3 Analysis of correctness, fairness and security

3.1 Correctness

Theorem 1. Suppose Alice, Bob and Charlie are honest and they can negotiate a key K together.

Proof. It can be shown that if Alice, Bob and Charlie perform the above agreement honestly, they can negotiate the raw key $K^{\prime }$ together. This is because when David successfully implements GHZ state measurement and the three preparation bases are Z bases, it can be seen from formulas (2)-(9) that the particle states prepared by Alice, Bob and Charlie can only have two combinations, namely, $\left|0〉\left|0〉\right|0〉\right.$ and $\left|1〉\left|1〉\right|1〉\right.$ with equal probability. Thus, each party can infer from its single photon state that the other two parties have the same state as his preparation. For example, if Alice prepared the single photon state $\left|0〉\right.$, she can infer that Bob and Charlie also prepared the single photon state as $\left|0〉\right.$. So, “0” can be used as the agreement key.

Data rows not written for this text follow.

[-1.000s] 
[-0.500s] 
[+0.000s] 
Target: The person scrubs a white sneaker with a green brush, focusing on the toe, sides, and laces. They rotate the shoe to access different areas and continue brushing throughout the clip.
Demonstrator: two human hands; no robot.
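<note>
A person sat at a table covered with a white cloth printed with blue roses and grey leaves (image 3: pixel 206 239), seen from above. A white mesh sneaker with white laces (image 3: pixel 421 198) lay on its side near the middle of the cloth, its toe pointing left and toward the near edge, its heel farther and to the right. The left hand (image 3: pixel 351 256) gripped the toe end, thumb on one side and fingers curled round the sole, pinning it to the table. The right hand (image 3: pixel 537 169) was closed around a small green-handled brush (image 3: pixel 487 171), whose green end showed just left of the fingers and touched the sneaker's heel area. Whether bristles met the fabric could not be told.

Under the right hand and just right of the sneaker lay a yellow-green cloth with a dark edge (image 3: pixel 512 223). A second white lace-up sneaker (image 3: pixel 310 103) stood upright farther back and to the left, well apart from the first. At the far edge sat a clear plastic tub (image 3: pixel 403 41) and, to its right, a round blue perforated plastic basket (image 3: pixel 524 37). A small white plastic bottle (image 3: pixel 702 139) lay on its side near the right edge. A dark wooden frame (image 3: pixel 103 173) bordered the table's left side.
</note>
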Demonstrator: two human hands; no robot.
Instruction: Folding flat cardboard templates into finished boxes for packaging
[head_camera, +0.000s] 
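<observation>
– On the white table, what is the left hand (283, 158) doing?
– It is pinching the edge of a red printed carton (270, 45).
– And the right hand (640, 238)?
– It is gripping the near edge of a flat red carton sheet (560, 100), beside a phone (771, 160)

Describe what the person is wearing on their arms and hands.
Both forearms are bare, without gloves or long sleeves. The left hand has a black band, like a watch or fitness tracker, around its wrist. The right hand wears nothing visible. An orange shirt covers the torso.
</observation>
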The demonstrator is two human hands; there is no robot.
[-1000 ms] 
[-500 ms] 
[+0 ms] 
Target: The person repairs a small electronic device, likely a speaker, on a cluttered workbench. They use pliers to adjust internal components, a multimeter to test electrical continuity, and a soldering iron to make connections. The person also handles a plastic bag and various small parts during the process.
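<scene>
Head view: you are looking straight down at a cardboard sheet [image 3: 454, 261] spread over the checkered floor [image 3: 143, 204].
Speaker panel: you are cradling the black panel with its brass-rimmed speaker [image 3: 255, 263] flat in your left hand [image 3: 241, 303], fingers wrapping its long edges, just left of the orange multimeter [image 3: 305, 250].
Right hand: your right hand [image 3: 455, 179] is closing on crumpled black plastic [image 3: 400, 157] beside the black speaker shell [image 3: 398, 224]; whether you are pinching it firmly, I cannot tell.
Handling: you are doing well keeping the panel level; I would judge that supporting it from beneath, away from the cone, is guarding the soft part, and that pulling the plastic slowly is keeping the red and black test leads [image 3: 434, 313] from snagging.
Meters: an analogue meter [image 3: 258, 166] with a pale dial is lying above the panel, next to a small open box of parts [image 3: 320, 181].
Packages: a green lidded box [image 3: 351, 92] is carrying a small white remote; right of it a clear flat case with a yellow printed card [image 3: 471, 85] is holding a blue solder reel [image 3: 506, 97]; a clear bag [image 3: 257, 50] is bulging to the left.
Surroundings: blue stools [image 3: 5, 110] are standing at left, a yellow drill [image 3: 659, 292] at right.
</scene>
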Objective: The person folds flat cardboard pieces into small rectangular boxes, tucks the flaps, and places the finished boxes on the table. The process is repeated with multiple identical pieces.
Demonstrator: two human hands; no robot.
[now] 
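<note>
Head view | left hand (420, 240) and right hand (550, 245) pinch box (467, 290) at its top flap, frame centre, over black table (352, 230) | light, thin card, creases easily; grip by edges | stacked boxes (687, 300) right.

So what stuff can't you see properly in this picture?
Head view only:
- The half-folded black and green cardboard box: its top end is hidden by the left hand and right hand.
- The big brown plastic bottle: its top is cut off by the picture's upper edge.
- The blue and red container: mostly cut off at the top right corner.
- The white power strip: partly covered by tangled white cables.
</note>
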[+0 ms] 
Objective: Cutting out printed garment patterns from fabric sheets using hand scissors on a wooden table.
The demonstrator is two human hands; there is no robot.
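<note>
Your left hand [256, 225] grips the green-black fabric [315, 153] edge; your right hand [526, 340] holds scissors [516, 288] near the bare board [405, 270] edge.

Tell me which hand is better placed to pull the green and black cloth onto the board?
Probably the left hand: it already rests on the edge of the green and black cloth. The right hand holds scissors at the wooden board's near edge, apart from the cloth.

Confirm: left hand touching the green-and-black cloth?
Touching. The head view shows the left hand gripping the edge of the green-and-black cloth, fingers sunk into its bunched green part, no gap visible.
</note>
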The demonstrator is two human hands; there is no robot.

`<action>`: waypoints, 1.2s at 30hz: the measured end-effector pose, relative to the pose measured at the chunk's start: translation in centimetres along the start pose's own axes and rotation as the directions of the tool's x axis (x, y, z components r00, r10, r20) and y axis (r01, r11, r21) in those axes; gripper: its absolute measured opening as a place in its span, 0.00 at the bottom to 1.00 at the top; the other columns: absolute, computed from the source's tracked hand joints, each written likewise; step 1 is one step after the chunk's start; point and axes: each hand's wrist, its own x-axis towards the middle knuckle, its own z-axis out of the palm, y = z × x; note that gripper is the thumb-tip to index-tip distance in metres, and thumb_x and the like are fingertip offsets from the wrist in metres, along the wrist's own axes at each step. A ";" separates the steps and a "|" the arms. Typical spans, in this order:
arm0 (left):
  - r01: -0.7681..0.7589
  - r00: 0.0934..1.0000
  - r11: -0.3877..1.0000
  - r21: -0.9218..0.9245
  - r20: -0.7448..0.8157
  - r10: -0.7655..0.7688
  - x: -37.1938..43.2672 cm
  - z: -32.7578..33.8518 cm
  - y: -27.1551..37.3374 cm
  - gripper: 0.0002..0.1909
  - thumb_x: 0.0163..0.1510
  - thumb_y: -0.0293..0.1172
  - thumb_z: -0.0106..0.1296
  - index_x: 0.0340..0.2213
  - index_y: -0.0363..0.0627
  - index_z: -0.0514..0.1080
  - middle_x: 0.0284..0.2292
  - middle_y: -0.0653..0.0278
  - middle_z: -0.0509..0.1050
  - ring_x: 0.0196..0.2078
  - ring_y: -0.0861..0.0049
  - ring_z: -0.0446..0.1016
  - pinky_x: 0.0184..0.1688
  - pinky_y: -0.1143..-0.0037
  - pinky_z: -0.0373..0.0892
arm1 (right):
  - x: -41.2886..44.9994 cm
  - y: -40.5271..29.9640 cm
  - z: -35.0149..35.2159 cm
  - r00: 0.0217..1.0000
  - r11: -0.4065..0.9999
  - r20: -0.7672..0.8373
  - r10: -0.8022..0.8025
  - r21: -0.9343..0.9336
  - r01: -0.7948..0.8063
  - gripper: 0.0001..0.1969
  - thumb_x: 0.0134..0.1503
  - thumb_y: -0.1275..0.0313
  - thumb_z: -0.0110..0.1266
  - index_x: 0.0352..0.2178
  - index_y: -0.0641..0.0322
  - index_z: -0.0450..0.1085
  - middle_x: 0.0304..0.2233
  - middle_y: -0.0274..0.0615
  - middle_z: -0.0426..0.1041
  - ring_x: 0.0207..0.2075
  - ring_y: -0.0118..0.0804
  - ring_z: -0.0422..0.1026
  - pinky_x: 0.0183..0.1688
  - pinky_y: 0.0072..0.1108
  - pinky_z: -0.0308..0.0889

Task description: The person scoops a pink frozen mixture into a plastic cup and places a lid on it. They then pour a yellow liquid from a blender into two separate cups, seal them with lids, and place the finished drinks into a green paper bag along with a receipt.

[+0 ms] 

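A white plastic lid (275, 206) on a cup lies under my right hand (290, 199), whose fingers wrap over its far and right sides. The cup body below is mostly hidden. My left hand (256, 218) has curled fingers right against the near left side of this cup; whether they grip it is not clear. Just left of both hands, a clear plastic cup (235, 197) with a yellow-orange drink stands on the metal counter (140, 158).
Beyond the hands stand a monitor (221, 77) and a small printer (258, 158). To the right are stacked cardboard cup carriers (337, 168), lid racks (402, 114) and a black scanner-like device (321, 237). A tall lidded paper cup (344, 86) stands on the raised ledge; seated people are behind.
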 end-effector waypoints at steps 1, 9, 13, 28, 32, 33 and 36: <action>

Therefore, Alice, Bob and Charlie can jointly negotiate a key $K^{\prime }$. On this basis, Alice, Bob and Charlie generate an agreement key K after implementing error correction and privacy amplification on $K^{\prime }$.

3.2 Fairness

Theorem 2. No subset of participants can determine the agreement key K alone.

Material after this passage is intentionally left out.